First, I did a quick hack to (mostly) implement an asyncio event loop using synchronous I/O and threads. :)
With the standard asyncio event loop, call_soon_threadsafe
works by
adding call information to a queue and waking an event loop by writing
to a socket. With the threaded event loop, a simple lock is used.
I then ran a benchmark script with and without the threaded event loop. Because I was focused on client performance, I used a single client and other default options. The best-of-3 results on my mac (2.3 Ghz Core I7, four cores) for Python 3.5:
Test | Asyncore | Threaded |
---|---|---|
add | 2779 | 2308 |
update | 2729 | 2488 |
cached | 189 | 187 |
read | 1167 | 799 |
prefetch | 839 | 550 |
Values are time in per transaction in microseconds.
I also tried this with uvloop, which is quite a bit faster than the standard event loop, and using the experimental byteserver:
Test | Asyncore | Threaded | Threaded+byteserver |
---|---|---|---|
add | 2612 | 2514 | 1545 |
update | 2693 | 3330 | 1504 |
cached | 190 | 193 | 191 |
read | 896 | 762 | 637 |
prefetch | 565 | 566 | 540 |
I also tested with Python 2.7:
Test | Asyncore | Threaded | Threaded+byteserver |
---|---|---|---|
add | 16519 | 6778 | 6130 |
update | 13231 | 4912 | 4448 |
cached | 177 | 182 | 178 |
read | 5045 | 5160 | 5373 |
prefetch | 1897 | 2104 | 663 |
Some things to note:
- Cached times are meaningless, as they don't touch the network at all. They are merely included for completeness.

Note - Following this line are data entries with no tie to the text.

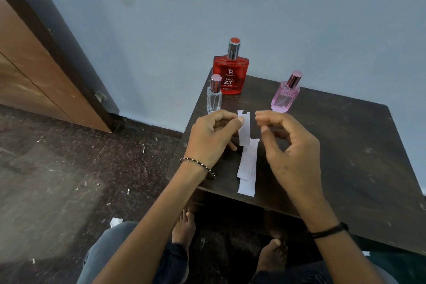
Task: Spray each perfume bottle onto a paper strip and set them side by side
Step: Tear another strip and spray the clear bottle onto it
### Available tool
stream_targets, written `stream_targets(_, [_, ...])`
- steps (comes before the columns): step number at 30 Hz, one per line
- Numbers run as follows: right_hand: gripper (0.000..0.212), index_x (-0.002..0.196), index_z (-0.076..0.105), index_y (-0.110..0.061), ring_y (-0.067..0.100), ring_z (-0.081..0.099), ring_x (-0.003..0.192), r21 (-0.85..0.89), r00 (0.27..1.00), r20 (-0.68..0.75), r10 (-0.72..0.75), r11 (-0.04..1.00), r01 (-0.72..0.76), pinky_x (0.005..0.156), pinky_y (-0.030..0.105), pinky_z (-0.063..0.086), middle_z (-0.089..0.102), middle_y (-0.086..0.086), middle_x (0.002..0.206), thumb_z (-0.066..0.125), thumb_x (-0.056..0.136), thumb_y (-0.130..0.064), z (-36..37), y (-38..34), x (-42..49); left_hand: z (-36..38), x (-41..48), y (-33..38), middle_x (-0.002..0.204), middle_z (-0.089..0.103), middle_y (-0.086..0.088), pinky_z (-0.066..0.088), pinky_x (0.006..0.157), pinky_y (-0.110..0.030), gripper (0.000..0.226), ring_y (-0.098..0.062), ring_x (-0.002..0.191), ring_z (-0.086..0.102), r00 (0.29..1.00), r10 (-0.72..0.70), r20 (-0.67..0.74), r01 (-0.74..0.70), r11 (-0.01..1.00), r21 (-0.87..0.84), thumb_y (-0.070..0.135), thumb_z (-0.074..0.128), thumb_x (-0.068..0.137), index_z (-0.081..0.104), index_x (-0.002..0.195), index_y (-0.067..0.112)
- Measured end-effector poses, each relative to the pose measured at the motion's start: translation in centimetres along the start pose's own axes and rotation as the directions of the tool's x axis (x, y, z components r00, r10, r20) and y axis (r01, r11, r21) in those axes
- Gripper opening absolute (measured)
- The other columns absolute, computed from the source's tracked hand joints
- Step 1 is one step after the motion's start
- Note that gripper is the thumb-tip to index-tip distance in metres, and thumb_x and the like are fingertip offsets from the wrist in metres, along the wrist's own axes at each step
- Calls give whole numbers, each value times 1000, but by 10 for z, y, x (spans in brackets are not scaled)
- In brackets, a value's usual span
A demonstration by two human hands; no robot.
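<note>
Three capped perfume bottles stand at the back of a dark wooden table (345, 145): a large red bottle (230, 71), a small clear bottle (214, 95) at its left front, and a pink bottle (285, 97) to the right. My left hand (212, 138) pinches a short white paper strip (244, 129) by its upper left edge and holds it upright above the table. My right hand (290, 145) hovers just right of that strip with fingers curled, thumb and fingertips close together, holding nothing I can see. Two more white strips (247, 168) lie overlapping on the table below.
The table stands against a pale blue wall (253, 7). A wooden door (34, 76) is at the left. The dark speckled floor (69, 168) carries scraps of paper. My knees and bare feet (184, 226) show under the table's near edge.
</note>
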State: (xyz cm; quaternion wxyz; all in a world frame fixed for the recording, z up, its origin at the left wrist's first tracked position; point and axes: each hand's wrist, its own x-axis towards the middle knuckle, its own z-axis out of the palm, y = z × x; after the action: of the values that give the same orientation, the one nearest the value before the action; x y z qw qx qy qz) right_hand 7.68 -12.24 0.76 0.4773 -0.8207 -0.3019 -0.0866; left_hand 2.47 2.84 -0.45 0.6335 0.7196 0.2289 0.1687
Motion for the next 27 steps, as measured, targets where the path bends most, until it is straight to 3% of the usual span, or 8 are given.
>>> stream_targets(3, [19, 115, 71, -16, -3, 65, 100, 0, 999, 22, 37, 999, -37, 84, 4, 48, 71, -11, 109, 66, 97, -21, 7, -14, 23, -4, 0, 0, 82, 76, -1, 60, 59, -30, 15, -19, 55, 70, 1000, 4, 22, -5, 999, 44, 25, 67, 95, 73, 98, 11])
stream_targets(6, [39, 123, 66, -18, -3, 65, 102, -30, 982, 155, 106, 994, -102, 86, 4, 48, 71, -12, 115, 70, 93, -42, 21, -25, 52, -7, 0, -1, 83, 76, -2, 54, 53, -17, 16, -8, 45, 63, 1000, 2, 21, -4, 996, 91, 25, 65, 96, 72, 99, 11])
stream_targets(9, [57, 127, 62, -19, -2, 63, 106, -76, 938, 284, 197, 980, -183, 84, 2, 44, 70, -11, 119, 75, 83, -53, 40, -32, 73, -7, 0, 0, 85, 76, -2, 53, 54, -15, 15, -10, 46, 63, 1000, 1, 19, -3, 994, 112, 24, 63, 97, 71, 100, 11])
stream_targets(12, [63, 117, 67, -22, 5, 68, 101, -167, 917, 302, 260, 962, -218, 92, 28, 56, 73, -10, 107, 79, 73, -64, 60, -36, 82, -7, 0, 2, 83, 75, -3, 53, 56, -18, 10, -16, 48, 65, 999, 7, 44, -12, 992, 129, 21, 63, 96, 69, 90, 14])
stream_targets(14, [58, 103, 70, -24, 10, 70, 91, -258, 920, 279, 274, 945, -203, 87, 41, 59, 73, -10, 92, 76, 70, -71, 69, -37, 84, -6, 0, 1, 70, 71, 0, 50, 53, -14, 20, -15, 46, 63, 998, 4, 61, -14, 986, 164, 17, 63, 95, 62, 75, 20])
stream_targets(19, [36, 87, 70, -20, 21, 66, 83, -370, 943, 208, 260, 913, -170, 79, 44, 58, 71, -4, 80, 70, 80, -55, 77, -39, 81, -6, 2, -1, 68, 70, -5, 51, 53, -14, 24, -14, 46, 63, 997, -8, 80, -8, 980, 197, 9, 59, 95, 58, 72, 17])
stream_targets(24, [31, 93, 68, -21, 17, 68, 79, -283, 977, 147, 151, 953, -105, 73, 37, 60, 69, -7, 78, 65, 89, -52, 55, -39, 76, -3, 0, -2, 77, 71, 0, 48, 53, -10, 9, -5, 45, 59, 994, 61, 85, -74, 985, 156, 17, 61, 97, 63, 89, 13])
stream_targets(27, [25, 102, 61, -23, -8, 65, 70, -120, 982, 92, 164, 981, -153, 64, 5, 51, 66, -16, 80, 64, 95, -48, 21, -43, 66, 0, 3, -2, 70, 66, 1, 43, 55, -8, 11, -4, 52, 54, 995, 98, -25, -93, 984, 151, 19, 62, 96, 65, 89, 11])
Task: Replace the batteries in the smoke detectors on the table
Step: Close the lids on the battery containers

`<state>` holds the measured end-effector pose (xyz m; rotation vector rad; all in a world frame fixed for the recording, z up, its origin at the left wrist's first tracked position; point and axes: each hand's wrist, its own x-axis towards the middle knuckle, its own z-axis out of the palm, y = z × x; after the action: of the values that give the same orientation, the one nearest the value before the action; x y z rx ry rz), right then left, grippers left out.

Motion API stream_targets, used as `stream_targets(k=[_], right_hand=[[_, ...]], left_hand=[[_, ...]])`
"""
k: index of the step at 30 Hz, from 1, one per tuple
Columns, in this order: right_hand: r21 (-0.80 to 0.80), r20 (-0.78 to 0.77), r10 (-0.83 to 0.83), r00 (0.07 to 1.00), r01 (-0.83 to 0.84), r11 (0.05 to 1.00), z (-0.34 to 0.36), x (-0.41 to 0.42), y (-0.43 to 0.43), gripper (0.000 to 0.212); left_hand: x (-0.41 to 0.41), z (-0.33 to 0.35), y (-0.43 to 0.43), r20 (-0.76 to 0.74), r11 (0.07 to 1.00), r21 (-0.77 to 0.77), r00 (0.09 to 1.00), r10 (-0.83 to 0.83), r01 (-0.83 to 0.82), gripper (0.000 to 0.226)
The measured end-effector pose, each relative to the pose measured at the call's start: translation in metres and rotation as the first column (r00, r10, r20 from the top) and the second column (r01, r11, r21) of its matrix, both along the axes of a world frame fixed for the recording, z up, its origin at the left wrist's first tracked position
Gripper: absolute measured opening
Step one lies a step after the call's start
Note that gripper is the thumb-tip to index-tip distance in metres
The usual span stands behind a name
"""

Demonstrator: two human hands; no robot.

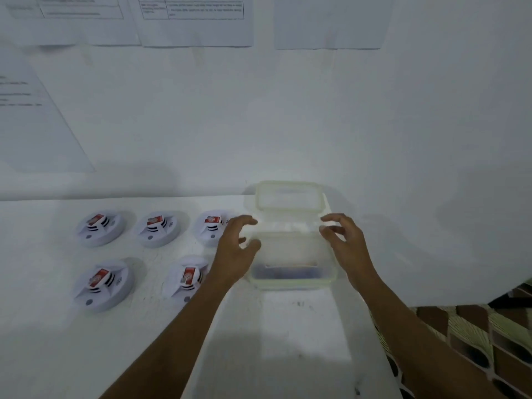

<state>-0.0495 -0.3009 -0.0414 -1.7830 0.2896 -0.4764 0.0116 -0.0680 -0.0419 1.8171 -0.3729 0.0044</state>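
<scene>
**On the table, both hands frame the open box**

At the near edge of the white table (86, 355) two bare forearms reach in. The left hand (234, 251) and right hand (344, 243) sit on either side of a clear plastic box (290, 283). Each grip is apart, with the fingers spread and loosely curved and holding nothing. The blur hides whether the fingertips touch the box walls. Something dark lies low against the near wall of the box, too smeared to name.

Left of the box are five smoke detectors (102, 286), two in the near row and three in the far row. Each carries a red-and-white battery (99, 279) in its middle. The left wrist hides part of the nearest one.

The step in hand looks like fetching batteries from the box. To do it well, one hand should steady a wall while the other dips straight in. The left elbow needs to stay clear of the detector just beside it.

Beyond the hands the lid (288, 197) stands tipped back toward the wall. Printed sheets (195, 18) hang there. Their text and the battery labels are too soft to read, apart from a round white mark on the red.
</scene>
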Motion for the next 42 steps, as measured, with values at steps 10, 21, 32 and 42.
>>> stream_targets(k=[10, 21, 32, 42], right_hand=[[0.127, -0.033, 0.095, 0.995, -0.090, 0.988, -0.011, -0.062, 0.023, 0.029], [-0.009, -0.124, 0.014, 0.992, -0.015, 1.000, -0.004, -0.014, 0.004, 0.029], [-0.590, 0.272, 0.027, 0.962, 0.145, 0.794, 0.006, -0.033, 0.121, 0.018], [-0.520, -0.157, 0.142, 0.977, -0.204, 0.830, -0.043, -0.026, 0.259, 0.060]], left_hand=[[-0.046, -0.020, 0.015, -0.148, 0.997, -0.069, 0.988, -0.035, 0.025, 0.047], [-0.001, 0.000, -0.008, -0.094, 0.983, 0.176, 0.995, -0.041, 0.057, 0.053], [-0.012, -0.003, 0.133, 0.437, 0.905, 0.389, 0.899, -0.019, -0.170, 0.060], [-0.013, -0.045, 0.300, 0.251, 0.846, 0.517, 0.968, -0.004, -0.130, 0.076]])
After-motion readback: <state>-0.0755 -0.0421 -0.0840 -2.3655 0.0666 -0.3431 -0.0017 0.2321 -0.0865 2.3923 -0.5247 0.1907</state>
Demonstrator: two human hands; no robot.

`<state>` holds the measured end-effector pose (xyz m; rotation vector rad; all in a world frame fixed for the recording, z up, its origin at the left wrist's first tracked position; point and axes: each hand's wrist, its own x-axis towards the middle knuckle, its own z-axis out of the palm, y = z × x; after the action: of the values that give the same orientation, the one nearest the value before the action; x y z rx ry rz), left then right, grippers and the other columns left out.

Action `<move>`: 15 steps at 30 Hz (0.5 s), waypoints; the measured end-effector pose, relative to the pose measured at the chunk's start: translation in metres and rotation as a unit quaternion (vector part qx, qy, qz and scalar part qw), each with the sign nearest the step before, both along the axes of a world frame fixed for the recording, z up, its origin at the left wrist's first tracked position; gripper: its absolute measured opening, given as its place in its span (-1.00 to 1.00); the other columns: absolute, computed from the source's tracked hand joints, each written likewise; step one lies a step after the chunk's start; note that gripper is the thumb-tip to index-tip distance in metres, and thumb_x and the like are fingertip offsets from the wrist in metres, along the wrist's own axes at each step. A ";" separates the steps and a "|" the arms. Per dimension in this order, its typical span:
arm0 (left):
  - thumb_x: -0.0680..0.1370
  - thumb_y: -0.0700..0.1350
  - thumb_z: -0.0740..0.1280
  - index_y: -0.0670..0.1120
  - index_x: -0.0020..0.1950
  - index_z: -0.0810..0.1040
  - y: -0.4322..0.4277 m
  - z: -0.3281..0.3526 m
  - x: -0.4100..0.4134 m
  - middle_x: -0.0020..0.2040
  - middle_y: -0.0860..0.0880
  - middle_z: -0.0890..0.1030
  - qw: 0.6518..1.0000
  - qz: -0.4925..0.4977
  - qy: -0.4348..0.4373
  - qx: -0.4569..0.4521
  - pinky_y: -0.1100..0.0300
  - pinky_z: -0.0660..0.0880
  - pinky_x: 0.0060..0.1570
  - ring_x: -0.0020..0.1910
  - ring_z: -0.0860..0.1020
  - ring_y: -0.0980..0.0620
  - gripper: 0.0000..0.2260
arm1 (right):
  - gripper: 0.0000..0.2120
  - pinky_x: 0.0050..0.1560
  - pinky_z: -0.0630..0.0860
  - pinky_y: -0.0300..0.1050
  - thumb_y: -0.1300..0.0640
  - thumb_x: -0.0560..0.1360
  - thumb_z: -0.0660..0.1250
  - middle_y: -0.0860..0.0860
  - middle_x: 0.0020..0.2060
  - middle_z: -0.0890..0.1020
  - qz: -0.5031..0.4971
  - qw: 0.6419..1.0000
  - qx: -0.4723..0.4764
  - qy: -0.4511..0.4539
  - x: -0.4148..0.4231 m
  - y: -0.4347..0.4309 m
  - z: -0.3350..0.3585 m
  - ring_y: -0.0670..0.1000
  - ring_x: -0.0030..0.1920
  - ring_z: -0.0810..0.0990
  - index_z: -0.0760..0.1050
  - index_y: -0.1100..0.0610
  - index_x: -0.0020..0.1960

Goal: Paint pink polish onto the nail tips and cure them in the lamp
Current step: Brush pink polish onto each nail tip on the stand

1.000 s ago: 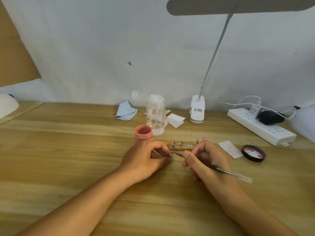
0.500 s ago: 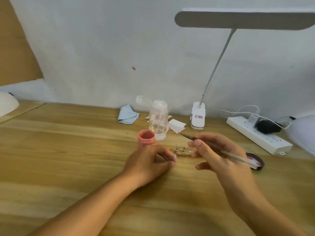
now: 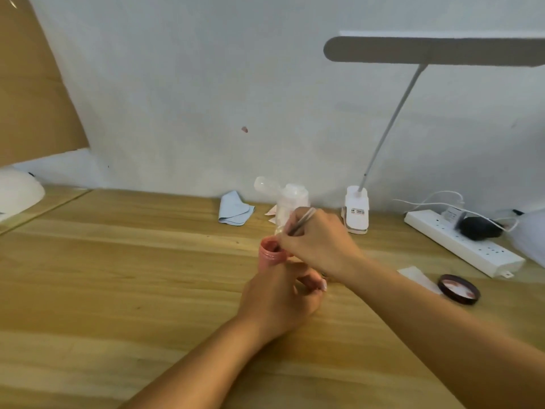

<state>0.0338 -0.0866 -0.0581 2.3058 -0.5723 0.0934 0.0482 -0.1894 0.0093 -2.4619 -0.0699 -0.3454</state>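
Observation:
An open pink polish jar (image 3: 269, 252) stands on the wooden desk (image 3: 118, 276) at centre. My right hand (image 3: 317, 242) holds a thin metal brush (image 3: 300, 221) with its tip at the jar's mouth. My left hand (image 3: 280, 299) rests on the desk just below the jar, fingers curled, pinching a small pale nail tip (image 3: 323, 286). The wooden nail-tip stand is hidden behind my right hand and forearm. A white curing lamp (image 3: 17, 193) sits at the far left edge.
A clear pump bottle (image 3: 290, 202), a blue cloth (image 3: 234, 211), and a clip-on desk lamp (image 3: 356, 209) stand along the wall. At right lie a white power strip (image 3: 463, 246), the jar's dark lid (image 3: 458, 289) and a paper slip (image 3: 417, 277).
My right hand lifted the brush away from the nail tip in my left hand and moved it up and left to the polish jar. The left hand stayed put.

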 end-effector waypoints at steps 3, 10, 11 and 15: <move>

- The threaded results in the uvloop table used uvloop on the server.
- Update times can be highly variable, for some reason.
- I'm most interested in read times. Add, update, and prefetch
operations all involve a lot of asynchronous network messages, which
should be less sensitive to the impact of
call_soon_threadsafe
. Also, read operations are a lot more common.
Using synchronous I/O is significantly faster for Python 3.5, although less significantly when uvloop was used. This suggests some benefit in pursuing the threaded event loop.
The results for Python 2.7 were more mixed and rather surprising. I wasn't sure what to make if these results. Trollius has been a somewhat problematic dependency, so removing it as a client dependency using the threaded event loop might be a big win in and of itself.
The extreme slowness with threaded Python 2.7 was driving me nuts.
So, after some digging, I discovered that the slowdown was due to waiting on futures with a timeout, which is wildly expensive in Python 2. If, when waiting for results, I don't supply a timeout, I get much better results:
Test | Asyncore | Threaded | Threaded+byteserver |
---|---|---|---|
add | 3002 | 2278 | 1574 |
update | 3204 | 2759 | 1490 |
cached | 178 | 178 | 176 |
read | 1314 | 896 | 717 |
prefetch | 912 | 717 | 585 |
Based on my recollection of some informal tests, I'd expected a much bigger win from using a threaded event loop. I decided to try to reproduce some earlier tests.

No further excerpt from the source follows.